All this means: fewer side effects, fewer visits to the hospital, better quality of life, disease-free survival which extends to 20 months compared to 13 months of standard treatment because, when the treatment is stopped, the cancer cells do not they have time to adapt to the drug and, therefore, develop resistance later on. “These results are of particular importance in clinical practice – he declares Antonio Avallonefirst signing of the Improve study, director of the Pascale Abdomen Experimental Clinical Oncology – responding to a deeply felt need of patients for a better quality of life and of particular relevance in the era of the Covid-19 pandemic as the treatment strategy intermittent reduces hospital admissions for patients “.

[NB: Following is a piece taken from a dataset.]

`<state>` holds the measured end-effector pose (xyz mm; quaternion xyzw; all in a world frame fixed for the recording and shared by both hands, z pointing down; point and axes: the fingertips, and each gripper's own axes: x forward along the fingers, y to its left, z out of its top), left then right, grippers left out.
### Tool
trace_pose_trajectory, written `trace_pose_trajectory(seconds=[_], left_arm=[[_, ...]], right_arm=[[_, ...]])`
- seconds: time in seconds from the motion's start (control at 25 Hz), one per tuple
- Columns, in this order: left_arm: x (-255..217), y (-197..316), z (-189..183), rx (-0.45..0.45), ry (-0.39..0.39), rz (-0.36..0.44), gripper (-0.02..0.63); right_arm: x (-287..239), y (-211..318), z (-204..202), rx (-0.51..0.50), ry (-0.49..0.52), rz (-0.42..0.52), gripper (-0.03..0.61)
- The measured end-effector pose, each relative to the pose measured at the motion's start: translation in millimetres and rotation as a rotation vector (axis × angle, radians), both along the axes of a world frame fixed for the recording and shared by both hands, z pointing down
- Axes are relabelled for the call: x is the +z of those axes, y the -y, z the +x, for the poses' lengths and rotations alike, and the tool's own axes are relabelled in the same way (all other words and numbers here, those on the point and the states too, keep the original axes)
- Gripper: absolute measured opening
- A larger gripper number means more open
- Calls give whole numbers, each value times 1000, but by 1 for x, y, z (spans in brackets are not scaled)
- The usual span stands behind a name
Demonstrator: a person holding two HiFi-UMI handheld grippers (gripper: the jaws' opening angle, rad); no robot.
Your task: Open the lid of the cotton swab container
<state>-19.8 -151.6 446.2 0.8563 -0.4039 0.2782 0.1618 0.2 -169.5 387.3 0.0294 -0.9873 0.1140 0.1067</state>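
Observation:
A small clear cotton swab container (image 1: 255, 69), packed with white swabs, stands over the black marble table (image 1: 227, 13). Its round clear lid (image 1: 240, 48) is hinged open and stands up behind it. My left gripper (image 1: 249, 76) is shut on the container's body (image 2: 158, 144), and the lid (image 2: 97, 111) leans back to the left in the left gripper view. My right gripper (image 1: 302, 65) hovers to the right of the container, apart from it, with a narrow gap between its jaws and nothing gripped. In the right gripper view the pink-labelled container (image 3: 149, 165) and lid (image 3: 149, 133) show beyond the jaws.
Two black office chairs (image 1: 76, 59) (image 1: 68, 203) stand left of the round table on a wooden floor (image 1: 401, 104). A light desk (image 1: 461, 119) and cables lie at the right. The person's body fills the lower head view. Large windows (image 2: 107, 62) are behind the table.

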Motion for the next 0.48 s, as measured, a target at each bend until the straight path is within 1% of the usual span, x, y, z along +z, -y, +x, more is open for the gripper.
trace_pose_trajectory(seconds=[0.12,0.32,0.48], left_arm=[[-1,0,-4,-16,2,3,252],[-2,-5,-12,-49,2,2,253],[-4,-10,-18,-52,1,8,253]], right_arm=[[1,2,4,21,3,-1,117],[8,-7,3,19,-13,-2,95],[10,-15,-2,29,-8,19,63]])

Biomarkers to personalize therapies

For which types of patients is this new therapeutic approach suitable? The answer comes from Alfredo Budillondirector of the Pascale Experimental Oncological Pharmacology Unit, co-principal investigator of the study and head of the associated translational studies: “The ongoing analyzes on the biological samples of the patients treated, also initiated in collaboration with the Federico II University of Naples, will allow to define biomarkers capable of optimizing and personalizing this new therapeutic strategy and at the same time verifying the biological rationale of the study based on the modulation of tumor evolution to counteract the emergence of resistance to treatment “.